The cacophonous gyms of Texas were, in many ways, Natalie Chou’s second childhood home. More than a decade ago, with bangs covering her forehead and black hair bouncing, Chou grew addicted to basketball north of Dallas, amid the squeaks of sneakers and the trill of young voices. She made friends through the sport. Concocted dreams through the sport. By middle school, she’d decided that this — a game she loves for its universality — was where she wanted to be.

And yet a part of her felt out of place. “Alone.” “Different.”

At the time, she didn’t quite understand why. But the occasional comments from AAU opponents offered hints. “Their team has an Asian? That’s so weird,” some would whisper. Chou says that a few would match up with her, and inform their teammates: “I got the Asian, this should be easy.”

Dots connected in 2014 at USA Basketball tryouts.

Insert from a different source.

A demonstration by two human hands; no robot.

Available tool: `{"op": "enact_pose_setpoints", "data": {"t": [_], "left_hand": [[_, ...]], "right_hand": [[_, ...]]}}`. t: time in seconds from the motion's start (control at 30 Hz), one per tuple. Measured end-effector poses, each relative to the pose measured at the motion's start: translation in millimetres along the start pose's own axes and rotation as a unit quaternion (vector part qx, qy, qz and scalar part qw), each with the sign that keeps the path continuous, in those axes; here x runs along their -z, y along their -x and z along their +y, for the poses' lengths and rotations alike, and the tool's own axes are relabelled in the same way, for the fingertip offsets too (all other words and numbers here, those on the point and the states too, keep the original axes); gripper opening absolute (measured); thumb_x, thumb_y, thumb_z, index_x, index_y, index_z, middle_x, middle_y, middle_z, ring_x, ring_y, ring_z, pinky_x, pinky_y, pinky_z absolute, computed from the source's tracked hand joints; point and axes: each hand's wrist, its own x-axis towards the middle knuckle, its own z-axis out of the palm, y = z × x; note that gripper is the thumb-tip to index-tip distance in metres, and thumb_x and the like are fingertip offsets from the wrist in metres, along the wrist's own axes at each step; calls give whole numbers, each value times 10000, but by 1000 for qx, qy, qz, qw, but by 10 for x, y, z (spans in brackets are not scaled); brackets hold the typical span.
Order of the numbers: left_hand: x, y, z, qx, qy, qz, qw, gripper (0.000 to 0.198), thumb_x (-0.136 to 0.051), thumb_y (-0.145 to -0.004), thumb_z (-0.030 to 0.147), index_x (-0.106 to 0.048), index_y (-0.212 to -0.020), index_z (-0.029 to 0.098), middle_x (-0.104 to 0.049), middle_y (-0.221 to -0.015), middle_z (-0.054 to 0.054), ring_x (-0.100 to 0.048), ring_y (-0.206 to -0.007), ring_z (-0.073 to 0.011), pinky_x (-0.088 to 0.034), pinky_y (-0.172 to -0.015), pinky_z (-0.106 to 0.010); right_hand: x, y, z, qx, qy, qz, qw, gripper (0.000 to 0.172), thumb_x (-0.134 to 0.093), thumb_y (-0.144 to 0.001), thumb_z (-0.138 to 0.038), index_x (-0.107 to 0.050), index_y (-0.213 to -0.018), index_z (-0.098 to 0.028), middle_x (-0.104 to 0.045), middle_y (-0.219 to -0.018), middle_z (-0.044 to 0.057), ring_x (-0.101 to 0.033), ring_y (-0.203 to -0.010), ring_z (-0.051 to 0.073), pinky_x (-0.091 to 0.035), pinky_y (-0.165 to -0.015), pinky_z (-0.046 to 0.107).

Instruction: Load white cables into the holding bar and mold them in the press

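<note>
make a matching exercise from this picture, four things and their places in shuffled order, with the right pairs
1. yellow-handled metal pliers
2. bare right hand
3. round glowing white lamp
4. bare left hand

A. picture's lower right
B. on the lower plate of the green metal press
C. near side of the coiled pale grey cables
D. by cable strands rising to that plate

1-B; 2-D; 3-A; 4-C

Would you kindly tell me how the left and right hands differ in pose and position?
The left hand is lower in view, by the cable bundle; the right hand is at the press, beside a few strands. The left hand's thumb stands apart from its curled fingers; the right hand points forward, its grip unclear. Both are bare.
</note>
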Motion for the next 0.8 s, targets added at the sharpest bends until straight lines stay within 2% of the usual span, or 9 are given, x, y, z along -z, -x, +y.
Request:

Upon being named to the U17 national team as one of the 12 best girls her age in the country, Chou, the daughter of Chinese immigrants, found out that she was the first Asian American to ever make the cut.

That’s when she began to realize. “Oh, wow,” she thought. “I really am on a path that no one has walked before.”

Her experiences — “I never looked like my teammates, or anyone that I played against,” she says — align with those of many other Asian Americans who’ve ventured deep into mainstream U.S. sports. Some 20 million people of Asian descent now comprise 6% of the U.S. population. And yet, in 2019-20, players of Asian descent made up only 0.7% of NCAA Division I women’s basketball players; 0.4% of Division I men’s basketball players; and 0.3% of Division I football players.

In professional leagues, the dearth was even more striking. Just 0.4% of NBA players were of Asian descent; and 0.1% of NFL players; and 0% of WNBA players.

In fact, for as long as experts can remember, perhaps for as long as organized American sports have existed, Asian groups have been underrepresent ed. The reasons are as diverse and nuanced as the Asian American population itself. It hails from dozens of different countries and distinct cultures, from different generations and circumstances that make it the most disparate minority group in the U.S. Experts say that any search for answers — to the question of why so few Asian Americans reach the pros — must begin with an acknowledgment that Asian Americans are anything but homogeneous. The barriers that Chou faced, as a second-generation Chinese American in Dallas’ suburbs, are different from those that Indian immigrants might have faced in California, which are different from what a Cambodian refugee might have faced in Atlanta.